Tenure came about to protect the ideal of free inquiry, but it soon found a role in the labor dynamics of academe, too. Up through the 19th century, many academics taught for decades without tenure and without incident, according to John R. Thelin, professor of education at the University of Kentucky and a historian of higher education. But college presidents and boards could, and sometimes did, fire those who displeased them, or those who displeased other powerful people.
For example, the economist Edwin A. Ross was fired by Stanford University in 1900 over his outspoken views. Jane Stanford, the widow of the railroad tycoon and university founder Leland Stanford, took exception to Ross’s advocacy of Democratic politics, his anti-capitalist rhetoric, and his public denunciation of immigrants from Asia. David Starr Jordan, president of the university, deflected repeated requests from Stanford to not renew Ross’s one-year employment contracts, knowing that the institution’s reputation among its peers would suffer if he did. The president eventually capitulated, and several Stanford professors resigned in protest.

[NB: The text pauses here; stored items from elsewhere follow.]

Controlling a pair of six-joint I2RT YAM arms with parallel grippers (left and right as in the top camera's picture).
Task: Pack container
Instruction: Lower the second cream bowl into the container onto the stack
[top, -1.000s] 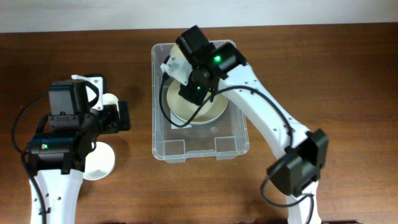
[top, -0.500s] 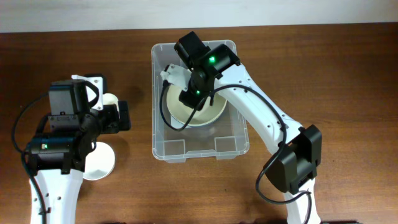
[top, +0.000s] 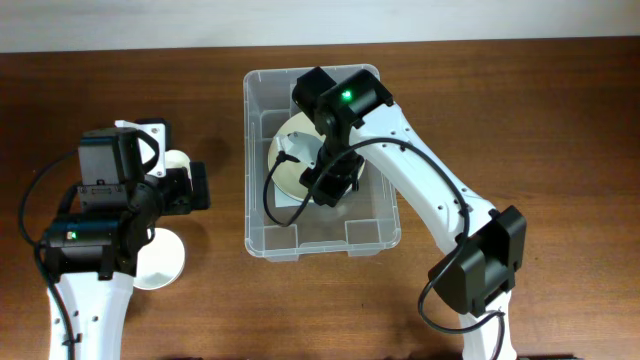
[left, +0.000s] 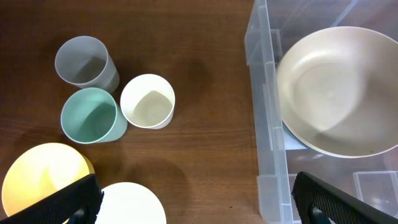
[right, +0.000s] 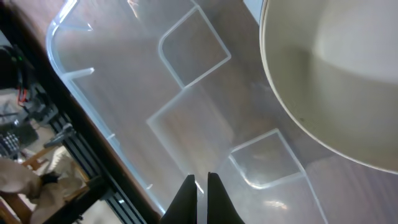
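Note:
The container (top: 380, 225) is a large clear bin at the table's middle; it also shows in the left wrist view (left: 267, 124) and the right wrist view (right: 93, 93). A cream bowl (top: 290, 165) lies inside its far half, also seen in both wrist views (left: 339, 93) (right: 336, 81). My right gripper (top: 322, 192) (right: 199, 186) is shut and empty inside the bin, just beside the bowl's near rim. My left gripper (left: 196, 205) is open and empty, above the table left of the bin, over the cups and bowls.
Left of the bin stand a grey cup (left: 84, 62), a teal cup (left: 92, 115) and a cream cup (left: 147, 101). A yellow bowl (left: 40, 174) and a white bowl (left: 130, 205) (top: 160, 262) lie nearer the front.
My right gripper has moved from the bowl's far-left rim across it to the near side of the bin. The left arm has not moved.

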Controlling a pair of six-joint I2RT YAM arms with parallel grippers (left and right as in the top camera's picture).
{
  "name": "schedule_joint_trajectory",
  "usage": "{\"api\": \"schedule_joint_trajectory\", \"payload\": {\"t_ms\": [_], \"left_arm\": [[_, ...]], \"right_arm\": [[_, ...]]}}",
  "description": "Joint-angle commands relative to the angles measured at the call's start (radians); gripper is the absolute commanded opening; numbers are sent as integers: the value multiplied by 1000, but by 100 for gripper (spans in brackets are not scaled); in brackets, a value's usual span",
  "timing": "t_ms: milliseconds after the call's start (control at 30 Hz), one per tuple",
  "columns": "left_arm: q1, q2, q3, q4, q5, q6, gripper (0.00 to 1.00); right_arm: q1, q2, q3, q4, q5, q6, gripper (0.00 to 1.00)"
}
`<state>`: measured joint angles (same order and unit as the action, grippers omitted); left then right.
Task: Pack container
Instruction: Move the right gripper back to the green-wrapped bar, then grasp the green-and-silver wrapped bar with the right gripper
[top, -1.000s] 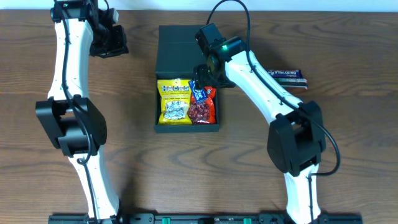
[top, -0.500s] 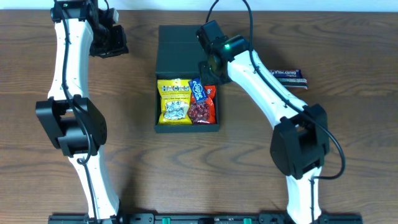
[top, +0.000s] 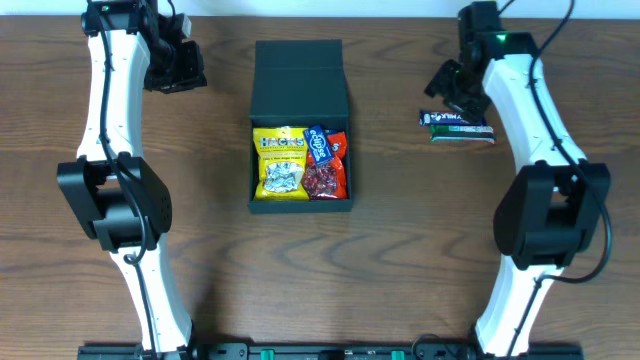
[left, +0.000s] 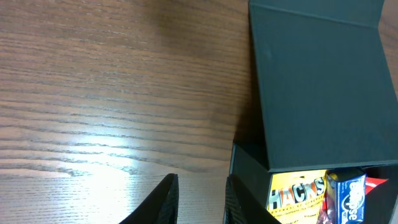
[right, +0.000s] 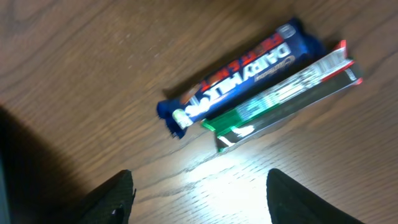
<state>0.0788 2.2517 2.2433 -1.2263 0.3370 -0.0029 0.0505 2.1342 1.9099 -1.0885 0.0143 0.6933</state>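
Count: we see one container (top: 300, 70) at the centre of the overhead frame, its flap lid open. It holds three packets: a yellow packet (top: 282, 163), a blue packet (top: 318, 147) and a red packet (top: 327, 178). Two bars lie touching at upper right, a blue bar (right: 239, 74) and a green bar (right: 286, 93).
Right gripper (right: 202, 199): spread wide, empty, near the bars.
Left gripper (left: 198, 202): a narrow gap, nothing in it. It is just beside the container's left wall; we cannot tell if it touches.
Views: only the overhead view shows the packets whole; only the right wrist view shows the bars' lettering.
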Motion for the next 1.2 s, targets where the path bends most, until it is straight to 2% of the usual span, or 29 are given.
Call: {"api": "schedule_joint_trajectory", "payload": {"t_ms": [0, 100, 333, 500, 767, 1167], "left_arm": [[6, 5, 24, 1, 0, 6, 27], [6, 5, 24, 5, 0, 6, 27], [6, 5, 24, 5, 0, 6, 27], [6, 5, 24, 5, 0, 6, 27], [6, 5, 24, 4, 0, 3, 27], [6, 5, 24, 5, -1, 3, 28]], "right_arm": [[-23, -33, -2, -8, 13, -15, 68], [-48, -33, -4, -7, 12, 33, 68], [-65, -12, -8, -5, 10, 38, 64], [-66, 4, -9, -32, 3, 225, 57], [-70, 35, -35, -39, -39, 435, 58], [-117, 128, -79, -11, -107, 511, 56]]}}
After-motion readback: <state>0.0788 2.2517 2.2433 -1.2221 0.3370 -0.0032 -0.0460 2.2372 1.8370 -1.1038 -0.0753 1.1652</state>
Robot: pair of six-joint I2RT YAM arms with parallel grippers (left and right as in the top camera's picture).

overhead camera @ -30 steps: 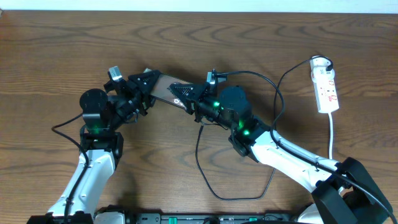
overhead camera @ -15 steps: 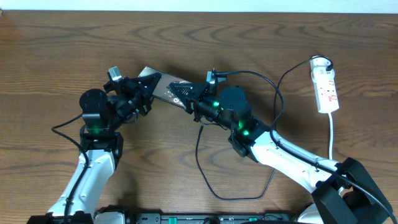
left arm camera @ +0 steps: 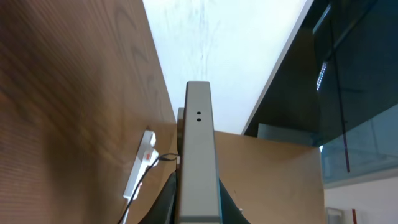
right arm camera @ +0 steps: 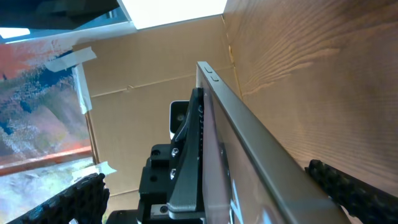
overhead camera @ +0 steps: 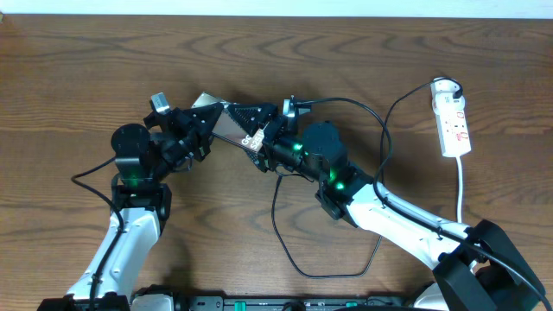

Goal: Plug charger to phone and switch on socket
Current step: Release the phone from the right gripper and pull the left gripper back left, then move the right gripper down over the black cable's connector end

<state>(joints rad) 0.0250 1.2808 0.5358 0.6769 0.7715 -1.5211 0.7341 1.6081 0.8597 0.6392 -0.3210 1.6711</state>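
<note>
Left gripper (overhead camera: pixel 197 123): clamped narrow on the left end of the phone (overhead camera: pixel 226 127). The left wrist view shows the slab edge-on with a finger on each side.

The phone is held tilted rather than flat on the surface (overhead camera: pixel 86 78). Its long axis runs left-right between the two grippers, and the white lettering shows at the right end. I can't tell from these views which end has the port.

Right gripper (overhead camera: pixel 251 134): wide open at the phone's right end. In the right wrist view the pads (right arm camera: pixel 84 198) sit well out on either side of the slab. I can't tell whether the right-hand pad touches the phone. No cable is visible in this gripper.

Charger (overhead camera: pixel 278 216): a thin black loop on the surface, just near of the right gripper. Its free end runs up under the right arm, so the tip is hidden. The right arm is much the nearer one.

My read is that the plug tip has to be picked up from the near side and lined up with the phone's long axis. The left arm looks to be just the fixture.

Socket (overhead camera: pixel 454 125): far right, well apart from both grippers, with its long axis running near-far. The red marks are visible but too small to read the switch state. Not plugged in yet; socket step pending.
</note>
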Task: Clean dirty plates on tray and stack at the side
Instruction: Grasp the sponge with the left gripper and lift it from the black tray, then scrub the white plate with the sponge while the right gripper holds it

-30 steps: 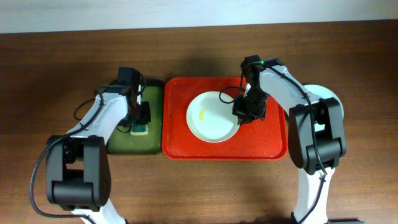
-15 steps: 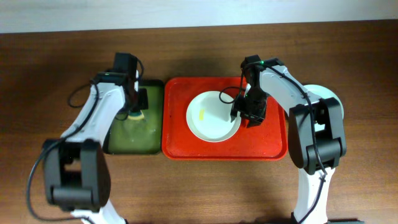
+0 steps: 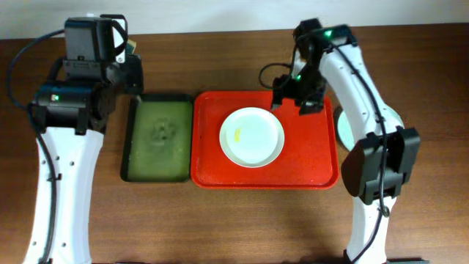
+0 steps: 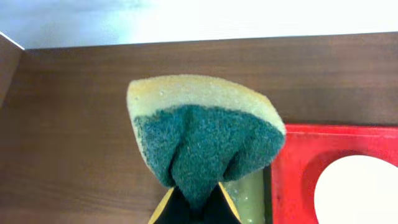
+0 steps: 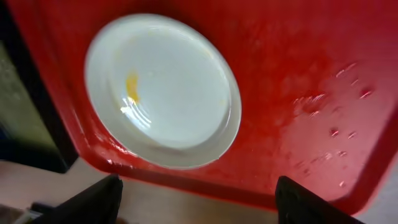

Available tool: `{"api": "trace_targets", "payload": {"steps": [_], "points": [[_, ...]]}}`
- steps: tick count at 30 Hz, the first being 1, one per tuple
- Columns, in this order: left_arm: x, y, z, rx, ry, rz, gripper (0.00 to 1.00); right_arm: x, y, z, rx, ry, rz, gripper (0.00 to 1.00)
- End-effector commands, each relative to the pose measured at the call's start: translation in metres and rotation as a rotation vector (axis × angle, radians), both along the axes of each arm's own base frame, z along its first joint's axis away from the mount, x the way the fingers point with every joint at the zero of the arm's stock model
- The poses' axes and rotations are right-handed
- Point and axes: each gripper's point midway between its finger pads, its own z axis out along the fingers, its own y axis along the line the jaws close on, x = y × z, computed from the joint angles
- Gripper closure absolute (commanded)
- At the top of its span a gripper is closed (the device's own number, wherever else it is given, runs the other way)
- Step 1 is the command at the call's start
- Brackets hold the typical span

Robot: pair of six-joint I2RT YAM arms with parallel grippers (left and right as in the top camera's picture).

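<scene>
your left gripper (image 4: 194,205) is clamped on a sponge (image 4: 205,130). it has yellow foam along the top and a green scouring face toward the camera, and the green side is folded into a crease where the jaws pinch it. the sponge hangs over the bare wooden table (image 4: 74,124), behind the dark green tray (image 3: 157,139) and clear of it.

your right gripper (image 5: 199,199) has its fingers (image 5: 93,199) spread wide and touches nothing. from overhead it sits above the far right part of the red tray (image 3: 315,165), just beyond the rim of the white plate (image 3: 251,137).

that plate lies flat near the middle of the red tray, with a small yellow smear (image 5: 132,84) left of its centre. water droplets (image 5: 336,124) bead on the tray's floor to the plate's right. a pale plate (image 3: 339,125) rests on the table just right of the tray, partly hidden by the arm.
</scene>
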Motion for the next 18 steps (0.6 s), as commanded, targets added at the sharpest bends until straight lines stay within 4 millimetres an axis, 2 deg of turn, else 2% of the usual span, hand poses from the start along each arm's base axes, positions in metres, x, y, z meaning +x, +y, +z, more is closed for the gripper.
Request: {"api": "trace_targets", "payload": {"steps": [1,2,4,5,6,8,9,11,12,14,16,17,18], "points": [[-0.005,0.005,0.006,-0.027,0.01,0.04,1.0,0.01,-0.018,0.031,0.006,-0.072,-0.023,0.2],[-0.003,0.004,-0.006,-0.054,0.064,0.025,1.0,0.009,-0.023,0.031,0.002,-0.06,-0.032,0.2],[0.0,0.001,-0.044,-0.128,0.25,0.002,1.0,0.003,-0.03,0.028,-0.034,-0.04,-0.019,0.2],[0.001,0.004,-0.074,-0.148,0.38,0.013,1.0,-0.003,-0.031,0.024,-0.05,-0.016,-0.015,0.2],[0.0,0.005,-0.095,-0.149,0.463,0.021,1.0,-0.006,-0.029,0.021,-0.053,-0.001,-0.008,0.22],[-0.001,-0.007,-0.135,-0.202,0.606,0.0,1.0,-0.011,-0.021,0.006,-0.061,0.029,0.016,0.32],[-0.001,-0.007,-0.147,-0.204,0.646,0.003,1.0,-0.015,-0.014,-0.005,-0.064,0.047,0.034,0.33],[0.0,-0.007,-0.167,-0.204,0.707,0.009,1.0,-0.026,0.003,-0.038,-0.072,0.083,0.081,0.33],[0.001,-0.01,-0.171,-0.218,0.718,0.004,1.0,-0.029,0.008,-0.055,-0.074,0.09,0.096,0.34],[0.0,-0.01,-0.172,-0.218,0.722,0.004,1.0,-0.033,0.011,-0.088,-0.075,0.091,0.107,0.45],[0.0,-0.011,-0.172,-0.218,0.724,0.002,1.0,-0.039,0.009,-0.114,-0.077,0.098,0.106,0.48],[0.0,-0.015,-0.172,-0.214,0.724,-0.007,1.0,-0.04,0.009,-0.12,-0.076,0.093,0.106,0.51],[0.0,-0.021,-0.172,-0.207,0.724,-0.024,1.0,-0.04,0.009,-0.125,-0.075,0.091,0.105,0.59]]}}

But by the dawn of the 20th century, elite institutions such as Harvard and the University of Chicago had recognized the value to their reputations of protecting scholars from the whims of displeased patrons. Tenure also helped them recruit top scholars. In its founding documents, in 1915, the AAUP argued for the importance of academic freedom and tenure. By 1940, the organization had codified many of the practices and expectations of tenure that still apply today.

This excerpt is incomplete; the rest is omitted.